Google has launched Build with Chrome, a web application that allows users to build their own Lego inventions across the South Pacific. Essentially, Chrome has introduced Google Maps to the world of Lego, and the two are getting along swimmingly. It's a lot like Minecraft, but uses Lego bricks as the building blocks.
Google Australia has been developing the 3D experiment in urban planning in Sydney for several months, and claims to have a nifty collection of bricks any child would envy -- eight trillion. The project marks 50 years of Lego in Australia.
"We made the bricks with WebGL, which enables powerful 3D graphics right in the browser and demonstrates the upper limit of current WebGL graphics performance," said Lockey McGrath, marketing manager at Google Australia and New Zealand.
"We then mixed in Google Maps (another Aussie invention) so you can put your creation in a Lego world alongside everyone else's."
Currently, the browser only allows users to select land to build on in Australia and New Zealand, and the plots are rapidly being snapped up. From the giant banana erected at 96 Sandy Place in New South Wales to the pint of beer sitting appealingly along Wiradjuri Walking Track in Wagga Wagga, the creations are getting more inventive by the minute. Over in New Zealand there's what looks like a T-rex by Franz Josef Glacier, and Christchurch is populated by a few terrifying hybrid animals that we hope the users are yet to finish.

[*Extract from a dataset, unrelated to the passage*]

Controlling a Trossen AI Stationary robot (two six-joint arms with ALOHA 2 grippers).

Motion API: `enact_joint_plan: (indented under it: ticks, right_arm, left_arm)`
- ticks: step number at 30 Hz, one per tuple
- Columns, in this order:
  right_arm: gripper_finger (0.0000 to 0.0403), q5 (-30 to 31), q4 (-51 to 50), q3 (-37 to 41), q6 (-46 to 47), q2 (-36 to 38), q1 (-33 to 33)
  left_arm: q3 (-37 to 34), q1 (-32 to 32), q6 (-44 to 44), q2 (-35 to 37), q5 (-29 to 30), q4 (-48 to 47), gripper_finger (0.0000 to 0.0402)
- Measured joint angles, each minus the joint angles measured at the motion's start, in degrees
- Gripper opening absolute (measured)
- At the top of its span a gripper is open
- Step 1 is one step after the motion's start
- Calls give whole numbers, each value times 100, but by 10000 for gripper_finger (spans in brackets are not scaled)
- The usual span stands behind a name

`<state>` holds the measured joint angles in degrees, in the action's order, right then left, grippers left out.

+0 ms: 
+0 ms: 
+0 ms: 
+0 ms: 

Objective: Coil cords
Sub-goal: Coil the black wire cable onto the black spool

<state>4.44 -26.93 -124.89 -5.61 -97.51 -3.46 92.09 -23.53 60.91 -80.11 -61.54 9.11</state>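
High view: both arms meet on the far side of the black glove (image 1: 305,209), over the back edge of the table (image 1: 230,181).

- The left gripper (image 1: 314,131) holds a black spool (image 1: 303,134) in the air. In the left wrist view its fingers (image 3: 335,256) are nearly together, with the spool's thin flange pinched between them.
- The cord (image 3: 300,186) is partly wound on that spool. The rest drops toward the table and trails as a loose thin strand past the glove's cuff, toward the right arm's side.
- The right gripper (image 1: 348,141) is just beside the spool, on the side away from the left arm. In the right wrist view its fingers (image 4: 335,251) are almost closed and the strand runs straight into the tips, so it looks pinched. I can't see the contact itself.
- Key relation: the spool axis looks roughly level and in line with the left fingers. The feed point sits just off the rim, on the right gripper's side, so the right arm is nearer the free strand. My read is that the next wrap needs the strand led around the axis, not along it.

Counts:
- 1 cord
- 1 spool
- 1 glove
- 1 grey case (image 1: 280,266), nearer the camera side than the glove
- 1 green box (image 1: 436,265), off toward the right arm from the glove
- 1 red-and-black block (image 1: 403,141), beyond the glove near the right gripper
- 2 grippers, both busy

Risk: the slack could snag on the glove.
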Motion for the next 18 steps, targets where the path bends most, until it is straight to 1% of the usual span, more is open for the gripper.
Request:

If you want to join in, just click "Build" on the left hand side of the page and the program will select a plot at random. You will then be supplied with a variety of Lego bricks in different sizes and colours, as well as a few optional extras like windows and doors -- though from the selection of Lego plots already completed, it seems house-building is a little too pedestrian for most users who are instead using the program to stretch their creative muscles.
Chrome has installed a few features, including a Google+ share button (Google will repost the most bizarre and unusual offerings) and a "flag as inappropriate" tab. It lacks many of the gaming elements that make Minecraft so compelling -- such as the hostile cave spiders, creepers and zombies -- but it is engaging enough to waste several hours of your working day.
Google says it hopes to expand the project to other countries -- neighbouring Southeast Asia is looking relatively bland and sparse by comparison at the moment. In the meantime, users will be working to give the huge expanse of central Australian bush land a new lease of life.